All lives matter
The Henry Nowak tragedy is an indictment of the anti-racism dogma spread by the insidious Black Lives Matter movement
Policing is an untidy business. A first responder’s task of distinguishing the victim from the offender is not easy in the aftermath of an alleged altercation in a dimly lit street after closing time.
Yet police investigating the now notorious incident, which led to the death of an 18-year-old student in Southampton, UK, three weeks before Christmas, clearly overlooked some obvious clues.
One party was standing apparently unharmed save for the turban he claimed had been dislodged from his head.
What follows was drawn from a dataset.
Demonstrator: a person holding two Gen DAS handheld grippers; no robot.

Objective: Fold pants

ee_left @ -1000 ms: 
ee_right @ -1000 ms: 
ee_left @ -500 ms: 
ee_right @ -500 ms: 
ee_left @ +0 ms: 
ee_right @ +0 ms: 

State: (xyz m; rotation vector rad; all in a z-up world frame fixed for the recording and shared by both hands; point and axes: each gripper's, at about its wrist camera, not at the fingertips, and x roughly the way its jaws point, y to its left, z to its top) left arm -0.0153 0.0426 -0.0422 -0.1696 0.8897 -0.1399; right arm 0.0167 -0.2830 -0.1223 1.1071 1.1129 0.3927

The other, Henry Nowak, was lying on the ground in his death throes, struggling for breath as he tried to convince officers he had been stabbed.
The police officers’ instinctive action was to handcuff and arrest the dying man before calling an ambulance as an afterthought. All the while, the man later confirmed to be his murderer and his brother stood there uncuffed, lying through their teeth.
The tragic death of Henry Novak serves as a parable for our time. It is an indictment of the dangerous doctrine of anti-racism, which entered the mainstream in 2020 with the death of George Floyd, who died from asphyxiation while under arrest by police in Minneapolis, Minnesota, USA, in May 2020. His death became a cause celebre, popularising the insidious slogan Black Lives Matter.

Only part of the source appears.